Italy can confront market tension without ECB aid: central bank

Sun Dec 16, 2012 5:49am EST
 

MILAN (Reuters) - Italy can confront current financial market tension without asking for the activation of the European Central Bank's bond-buying scheme, Bank of Italy Governor Ignazio Visco told daily La Stampa on Sunday.

While a deep recession and political uncertainty will weigh on the country in coming months, the central banker said he believes Italy has overcome the worst phase of the debt crisis.

The ECB's Outright Monetary Transactions (OMT), or bond-buying scheme, is a tool created to face deep financial difficulties, said Visco in the interview.
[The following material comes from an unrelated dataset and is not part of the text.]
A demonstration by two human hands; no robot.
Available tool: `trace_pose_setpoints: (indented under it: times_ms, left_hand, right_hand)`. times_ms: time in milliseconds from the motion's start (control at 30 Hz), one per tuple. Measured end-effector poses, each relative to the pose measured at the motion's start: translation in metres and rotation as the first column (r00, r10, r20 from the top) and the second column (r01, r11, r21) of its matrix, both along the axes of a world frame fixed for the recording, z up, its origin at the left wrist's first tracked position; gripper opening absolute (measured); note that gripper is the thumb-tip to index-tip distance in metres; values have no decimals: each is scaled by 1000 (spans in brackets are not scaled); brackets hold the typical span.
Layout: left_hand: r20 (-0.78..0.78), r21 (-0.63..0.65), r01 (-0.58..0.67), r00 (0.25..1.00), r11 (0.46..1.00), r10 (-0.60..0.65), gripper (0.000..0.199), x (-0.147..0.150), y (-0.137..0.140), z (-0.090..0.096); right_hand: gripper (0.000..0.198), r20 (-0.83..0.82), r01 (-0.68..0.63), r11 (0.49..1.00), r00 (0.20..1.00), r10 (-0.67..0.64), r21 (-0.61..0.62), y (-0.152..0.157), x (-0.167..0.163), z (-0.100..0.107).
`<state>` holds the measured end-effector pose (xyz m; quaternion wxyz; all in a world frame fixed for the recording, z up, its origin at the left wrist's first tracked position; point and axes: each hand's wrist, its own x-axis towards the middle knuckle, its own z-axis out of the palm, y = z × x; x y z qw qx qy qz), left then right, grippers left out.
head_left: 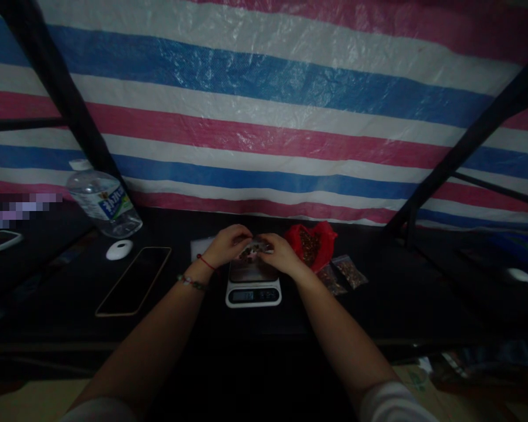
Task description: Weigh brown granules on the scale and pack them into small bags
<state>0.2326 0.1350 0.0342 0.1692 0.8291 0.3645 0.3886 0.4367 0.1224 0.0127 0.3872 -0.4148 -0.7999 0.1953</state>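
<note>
A small clear plastic bag [250, 252] with brownish bits in it is held between my two hands, over the plate of a white digital scale [253, 296]. My left hand [231, 243] pinches the bag's left side, and my right hand [280, 253] grips its right side, both with bent fingers. The scale's display is lit, but its digits are too blurred to read. Just right of my right hand lies an open red bag [310, 243] filled with brown, grain-like pieces. Beside it are small filled clear packets [351, 272], one partly behind my right wrist.
On the black table [180, 334] at left lie a dark phone [134, 281] and a white mouse [119, 249]. A large clear bottle [105, 199] stands behind them. Pale flat packets [200, 249] sit behind my left wrist. Striped plastic sheeting [264, 140] and black posts close off the back.
</note>
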Motion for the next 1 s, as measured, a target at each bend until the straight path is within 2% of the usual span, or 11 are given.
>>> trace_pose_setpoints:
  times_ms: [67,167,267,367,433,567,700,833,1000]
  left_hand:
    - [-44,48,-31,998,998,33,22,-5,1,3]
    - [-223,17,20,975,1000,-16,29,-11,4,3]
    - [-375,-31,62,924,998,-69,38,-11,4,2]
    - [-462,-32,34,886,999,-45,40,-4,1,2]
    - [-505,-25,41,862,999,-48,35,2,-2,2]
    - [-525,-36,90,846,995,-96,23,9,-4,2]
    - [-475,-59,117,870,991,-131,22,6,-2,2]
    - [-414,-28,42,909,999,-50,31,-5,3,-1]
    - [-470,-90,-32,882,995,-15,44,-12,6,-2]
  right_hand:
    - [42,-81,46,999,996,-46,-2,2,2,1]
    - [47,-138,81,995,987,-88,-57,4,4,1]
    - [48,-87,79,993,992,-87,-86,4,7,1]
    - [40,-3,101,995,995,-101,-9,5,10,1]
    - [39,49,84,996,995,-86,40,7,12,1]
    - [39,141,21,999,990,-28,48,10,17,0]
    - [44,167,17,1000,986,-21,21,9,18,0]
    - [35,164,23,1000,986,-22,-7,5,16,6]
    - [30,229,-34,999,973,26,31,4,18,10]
"Italy suffered from such deep problems at the end of last year but it reacted and was able not only to maintain market access, but also to reduce tensions," Visco said.

Rome's 10-year borrowing costs soared to a euro lifetime high of nearly 8 percent in November 2011. At that time the country was under strong pressure to ask for international aid, but a new technocrat government headed by Mario Monti was able to reassure markets through an austerity program.

Italian government reforms and the build up of effective euro zone financial backstops - the European Stability Mechanism and the ECB's OMT - helped Rome reduce market pressure to bearable levels, according to the central banker.

"Now the situation is characterized by lower tension, while the (ECB's bond-buying scheme) was created to face really acute situations in which borrowing costs are pushed well above what is justified by a country's economic fundamentals," Visco said.

Italy's debt costs have fallen sharply compared with the peak of the crisis, Visco said. Some analysts suggested last week Rome should ask for the ECB's support after Monti's recent decision to leave office early rattled financial markets.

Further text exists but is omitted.